- Exercise description
Exactly as they appear below, repeat the lines from the one with "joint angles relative" through the one with "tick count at", and no others.

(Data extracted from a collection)
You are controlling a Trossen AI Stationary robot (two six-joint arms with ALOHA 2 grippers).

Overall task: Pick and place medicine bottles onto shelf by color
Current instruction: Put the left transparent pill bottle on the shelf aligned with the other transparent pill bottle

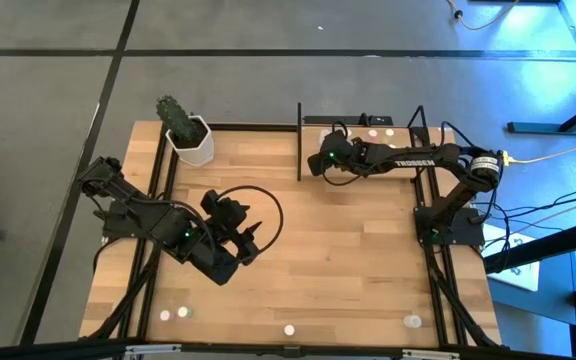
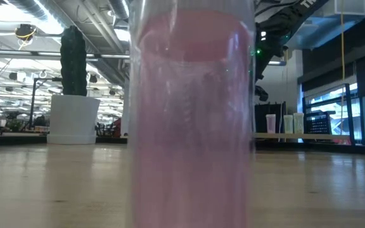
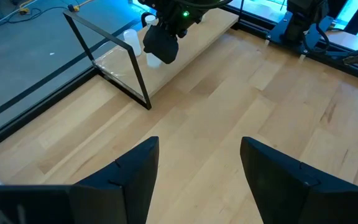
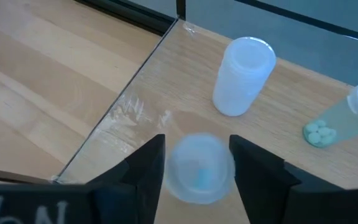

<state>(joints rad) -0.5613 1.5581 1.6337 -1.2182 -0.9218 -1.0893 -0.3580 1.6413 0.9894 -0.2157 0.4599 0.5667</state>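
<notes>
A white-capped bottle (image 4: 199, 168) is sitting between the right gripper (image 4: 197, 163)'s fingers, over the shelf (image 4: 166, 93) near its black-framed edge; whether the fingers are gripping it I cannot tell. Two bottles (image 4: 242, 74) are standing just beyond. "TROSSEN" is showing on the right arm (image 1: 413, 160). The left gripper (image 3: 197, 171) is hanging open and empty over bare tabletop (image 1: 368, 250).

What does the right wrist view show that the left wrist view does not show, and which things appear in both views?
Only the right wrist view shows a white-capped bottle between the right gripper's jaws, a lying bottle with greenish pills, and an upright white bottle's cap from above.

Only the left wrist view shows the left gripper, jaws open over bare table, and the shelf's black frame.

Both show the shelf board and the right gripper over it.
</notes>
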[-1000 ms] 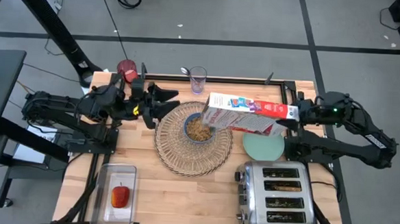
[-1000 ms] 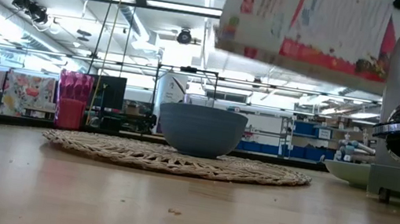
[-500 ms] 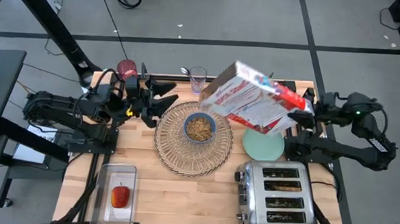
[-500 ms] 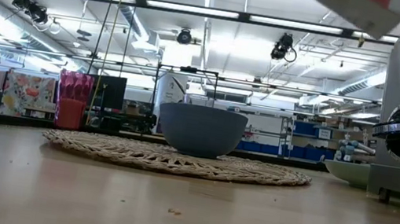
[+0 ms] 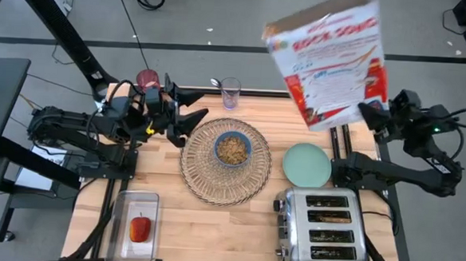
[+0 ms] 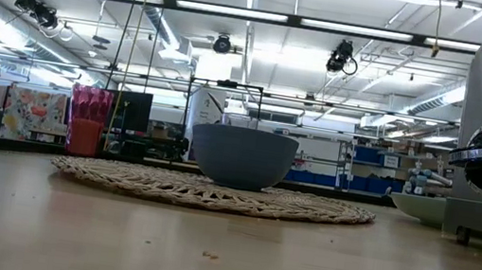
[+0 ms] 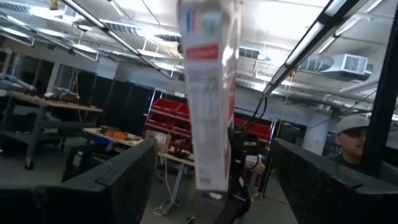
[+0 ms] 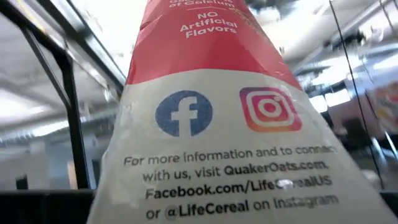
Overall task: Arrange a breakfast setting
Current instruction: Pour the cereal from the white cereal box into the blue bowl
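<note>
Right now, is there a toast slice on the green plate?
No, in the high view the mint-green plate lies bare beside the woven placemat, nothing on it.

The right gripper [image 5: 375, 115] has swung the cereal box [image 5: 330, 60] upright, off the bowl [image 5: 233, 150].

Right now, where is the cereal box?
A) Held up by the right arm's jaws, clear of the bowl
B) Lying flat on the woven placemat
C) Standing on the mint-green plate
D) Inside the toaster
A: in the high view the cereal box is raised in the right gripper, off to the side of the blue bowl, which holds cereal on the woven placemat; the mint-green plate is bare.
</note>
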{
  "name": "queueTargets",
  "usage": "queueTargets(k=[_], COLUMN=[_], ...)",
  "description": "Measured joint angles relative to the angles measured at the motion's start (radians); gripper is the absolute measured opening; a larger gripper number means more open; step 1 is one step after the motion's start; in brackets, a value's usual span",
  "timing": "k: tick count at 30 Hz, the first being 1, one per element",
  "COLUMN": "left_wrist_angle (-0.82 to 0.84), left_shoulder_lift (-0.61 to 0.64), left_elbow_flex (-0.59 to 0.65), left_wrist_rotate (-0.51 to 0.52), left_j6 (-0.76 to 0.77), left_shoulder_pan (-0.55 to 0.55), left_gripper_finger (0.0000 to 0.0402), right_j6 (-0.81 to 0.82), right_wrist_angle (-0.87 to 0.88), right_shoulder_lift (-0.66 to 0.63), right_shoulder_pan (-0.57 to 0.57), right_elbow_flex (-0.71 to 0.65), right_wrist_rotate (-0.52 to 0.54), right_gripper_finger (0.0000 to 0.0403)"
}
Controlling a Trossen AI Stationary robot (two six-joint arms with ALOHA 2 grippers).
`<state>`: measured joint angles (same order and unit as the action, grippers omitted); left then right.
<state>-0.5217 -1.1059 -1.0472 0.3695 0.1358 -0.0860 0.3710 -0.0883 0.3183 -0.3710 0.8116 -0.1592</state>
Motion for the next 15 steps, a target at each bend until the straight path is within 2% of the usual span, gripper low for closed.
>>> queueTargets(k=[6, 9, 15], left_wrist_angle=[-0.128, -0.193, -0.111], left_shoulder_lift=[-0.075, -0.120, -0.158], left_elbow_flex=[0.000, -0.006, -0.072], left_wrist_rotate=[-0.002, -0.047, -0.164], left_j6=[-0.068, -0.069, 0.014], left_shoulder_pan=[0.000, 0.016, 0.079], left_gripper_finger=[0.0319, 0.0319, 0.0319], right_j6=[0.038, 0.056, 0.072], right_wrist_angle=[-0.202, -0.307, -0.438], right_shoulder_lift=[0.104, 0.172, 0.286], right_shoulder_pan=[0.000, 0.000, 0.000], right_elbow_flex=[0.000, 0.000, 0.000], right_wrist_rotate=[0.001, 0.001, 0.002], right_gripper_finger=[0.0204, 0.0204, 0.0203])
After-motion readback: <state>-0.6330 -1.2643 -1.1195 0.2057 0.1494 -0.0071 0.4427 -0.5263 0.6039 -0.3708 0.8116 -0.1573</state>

- Exercise output
  "description": "Measured joint angles relative to the angles measured at the motion's start (radians); gripper is the absolute measured opening; a larger gripper number means more open; step 1 is one step after the motion's start; in brackets, a value's usual span",
  "timing": "k: tick count at 30 Hz, the first being 1, one per element",

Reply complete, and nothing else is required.